You should look to your taxable holdings that are currently sitting on a loss. Let’s say you had recently purchased Chevron stock at $110 per share and saw it fall to $70 immediately thereafter. Assume that you have at least $5,500 in Chevron stock that could be used to fund the traditional IRA. Here, you can sell the Chevron stock and receive the tax benefit of the capital loss, and then put that money into your IRA. This enables you to move your $5,500 into an account that has more tax benefits while simultaneously reaping a present tax benefit.
There is one catch. In 2008, The Internal Revenue Service issued Revenue Ruling 2008-5 that held wash rules apply to separate legal entities that are owned by the same individual.
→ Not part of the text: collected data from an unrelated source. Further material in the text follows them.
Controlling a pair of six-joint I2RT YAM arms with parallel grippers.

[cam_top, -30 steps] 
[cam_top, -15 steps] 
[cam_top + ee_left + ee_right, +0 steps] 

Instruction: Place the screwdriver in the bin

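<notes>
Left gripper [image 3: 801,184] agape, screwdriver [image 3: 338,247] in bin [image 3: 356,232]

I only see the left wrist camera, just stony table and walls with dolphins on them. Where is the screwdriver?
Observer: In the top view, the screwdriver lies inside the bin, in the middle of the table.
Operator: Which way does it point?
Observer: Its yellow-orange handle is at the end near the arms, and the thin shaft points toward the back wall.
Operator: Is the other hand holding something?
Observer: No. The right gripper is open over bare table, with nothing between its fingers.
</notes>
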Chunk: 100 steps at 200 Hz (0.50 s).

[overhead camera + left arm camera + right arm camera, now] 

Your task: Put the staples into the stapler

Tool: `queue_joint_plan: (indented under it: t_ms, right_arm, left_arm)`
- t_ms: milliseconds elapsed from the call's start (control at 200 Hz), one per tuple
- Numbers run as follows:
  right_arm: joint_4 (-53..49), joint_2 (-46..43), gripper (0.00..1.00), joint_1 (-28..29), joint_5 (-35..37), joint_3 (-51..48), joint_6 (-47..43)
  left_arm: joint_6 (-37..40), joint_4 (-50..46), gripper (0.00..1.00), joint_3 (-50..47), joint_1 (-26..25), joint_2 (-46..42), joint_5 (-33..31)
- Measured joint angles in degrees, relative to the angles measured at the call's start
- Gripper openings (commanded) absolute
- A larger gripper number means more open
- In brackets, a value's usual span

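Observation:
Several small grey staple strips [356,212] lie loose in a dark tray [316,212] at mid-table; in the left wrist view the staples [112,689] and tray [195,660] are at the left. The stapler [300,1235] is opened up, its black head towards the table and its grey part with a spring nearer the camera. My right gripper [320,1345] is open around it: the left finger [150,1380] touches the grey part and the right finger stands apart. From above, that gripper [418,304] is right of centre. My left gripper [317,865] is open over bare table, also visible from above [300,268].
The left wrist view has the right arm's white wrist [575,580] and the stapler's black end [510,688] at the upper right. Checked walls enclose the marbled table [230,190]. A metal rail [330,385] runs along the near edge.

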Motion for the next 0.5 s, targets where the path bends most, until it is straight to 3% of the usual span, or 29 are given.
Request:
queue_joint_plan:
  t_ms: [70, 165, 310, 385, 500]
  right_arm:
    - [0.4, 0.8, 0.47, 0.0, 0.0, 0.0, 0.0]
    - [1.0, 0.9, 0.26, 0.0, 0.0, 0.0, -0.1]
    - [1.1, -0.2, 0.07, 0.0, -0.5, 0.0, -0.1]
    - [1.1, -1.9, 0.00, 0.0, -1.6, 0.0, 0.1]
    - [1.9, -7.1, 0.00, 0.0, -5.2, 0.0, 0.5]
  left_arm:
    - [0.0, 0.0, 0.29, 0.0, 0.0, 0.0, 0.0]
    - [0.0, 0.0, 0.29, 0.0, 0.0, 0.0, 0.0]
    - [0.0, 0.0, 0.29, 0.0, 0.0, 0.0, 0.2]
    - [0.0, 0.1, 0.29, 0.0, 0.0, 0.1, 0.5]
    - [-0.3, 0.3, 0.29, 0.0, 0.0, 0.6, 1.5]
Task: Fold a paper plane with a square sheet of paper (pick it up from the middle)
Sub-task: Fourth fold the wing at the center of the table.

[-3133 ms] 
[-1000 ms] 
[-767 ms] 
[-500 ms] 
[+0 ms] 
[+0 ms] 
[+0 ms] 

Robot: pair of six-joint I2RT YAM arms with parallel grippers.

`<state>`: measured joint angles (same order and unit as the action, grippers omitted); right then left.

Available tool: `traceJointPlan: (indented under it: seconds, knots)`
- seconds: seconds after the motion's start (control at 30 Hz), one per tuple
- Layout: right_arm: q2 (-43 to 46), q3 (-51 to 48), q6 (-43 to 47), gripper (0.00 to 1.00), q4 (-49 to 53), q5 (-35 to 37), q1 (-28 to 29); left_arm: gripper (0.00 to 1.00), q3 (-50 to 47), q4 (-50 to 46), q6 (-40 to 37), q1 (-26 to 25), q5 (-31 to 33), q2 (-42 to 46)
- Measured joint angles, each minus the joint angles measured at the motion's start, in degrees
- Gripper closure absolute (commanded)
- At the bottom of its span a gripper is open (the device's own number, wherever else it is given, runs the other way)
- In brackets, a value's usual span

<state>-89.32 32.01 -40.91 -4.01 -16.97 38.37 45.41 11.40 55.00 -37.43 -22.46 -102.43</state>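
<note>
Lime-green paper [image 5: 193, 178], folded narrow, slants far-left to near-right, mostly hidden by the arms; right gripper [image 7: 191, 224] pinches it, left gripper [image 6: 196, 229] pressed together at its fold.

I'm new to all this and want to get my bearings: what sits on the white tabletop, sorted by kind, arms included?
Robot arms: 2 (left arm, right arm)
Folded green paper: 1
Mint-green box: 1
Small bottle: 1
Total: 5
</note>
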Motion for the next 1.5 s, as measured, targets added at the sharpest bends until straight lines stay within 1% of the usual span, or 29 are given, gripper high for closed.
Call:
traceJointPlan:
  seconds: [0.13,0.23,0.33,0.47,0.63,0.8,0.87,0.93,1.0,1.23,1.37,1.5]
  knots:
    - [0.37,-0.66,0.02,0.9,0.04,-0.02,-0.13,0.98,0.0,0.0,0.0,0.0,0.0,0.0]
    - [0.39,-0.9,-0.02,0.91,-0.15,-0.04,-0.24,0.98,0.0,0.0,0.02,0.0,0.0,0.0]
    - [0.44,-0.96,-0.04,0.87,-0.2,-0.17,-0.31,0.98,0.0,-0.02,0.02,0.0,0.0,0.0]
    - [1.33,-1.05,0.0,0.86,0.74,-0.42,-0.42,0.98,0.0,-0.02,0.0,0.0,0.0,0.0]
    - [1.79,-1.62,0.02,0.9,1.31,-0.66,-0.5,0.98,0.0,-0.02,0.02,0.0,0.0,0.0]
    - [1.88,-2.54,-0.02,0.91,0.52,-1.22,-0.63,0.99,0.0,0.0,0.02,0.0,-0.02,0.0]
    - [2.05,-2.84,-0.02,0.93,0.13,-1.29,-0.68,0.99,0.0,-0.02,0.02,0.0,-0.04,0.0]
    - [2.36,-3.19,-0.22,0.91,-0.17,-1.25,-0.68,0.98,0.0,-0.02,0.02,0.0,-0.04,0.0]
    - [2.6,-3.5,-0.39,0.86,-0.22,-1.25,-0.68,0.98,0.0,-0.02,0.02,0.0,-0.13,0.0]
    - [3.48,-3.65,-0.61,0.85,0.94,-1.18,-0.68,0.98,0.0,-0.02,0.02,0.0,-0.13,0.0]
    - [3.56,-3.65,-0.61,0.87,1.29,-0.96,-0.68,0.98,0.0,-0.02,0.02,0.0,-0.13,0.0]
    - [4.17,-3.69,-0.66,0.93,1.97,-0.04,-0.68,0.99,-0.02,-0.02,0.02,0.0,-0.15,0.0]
This means that, in order to receive your capital loss from the sale of Chevron stock, you must do one of two things: (1) wait more than 30 days before purchasing Chevron stock in the IRA, or (2) allocate the $5,500 towards any asset in the world other than Chevron stock or options on Chevron stock. The IRS test is that you cannot invest in “substantially the same security” and it has not yet addressed the issue as to whether you can, say, purchase shares of a mutual fund that owns a heavy concentration of Chevron stock.
Obviously, the cleanest way to fund an IRA account is through your surplus income from your labor. However, circumstances arise in which you might want to try and stuff as much as you can into tax-deferred holdings that exceed the amount of liquid cash you have available. If you must sell something to shovel assets into tax-deferred accounts, you should focus on your worst-performing assets that permit you to secure a capital loss. Once you put the proceeds from the sale of the stock into an IRA, you must then refrain from buying the same stock in an IRA for thirty days or you can immediately put the capital to work inside the traditional IRA so long as you choose an investment that is not “substantially identical” to the one that you just sold.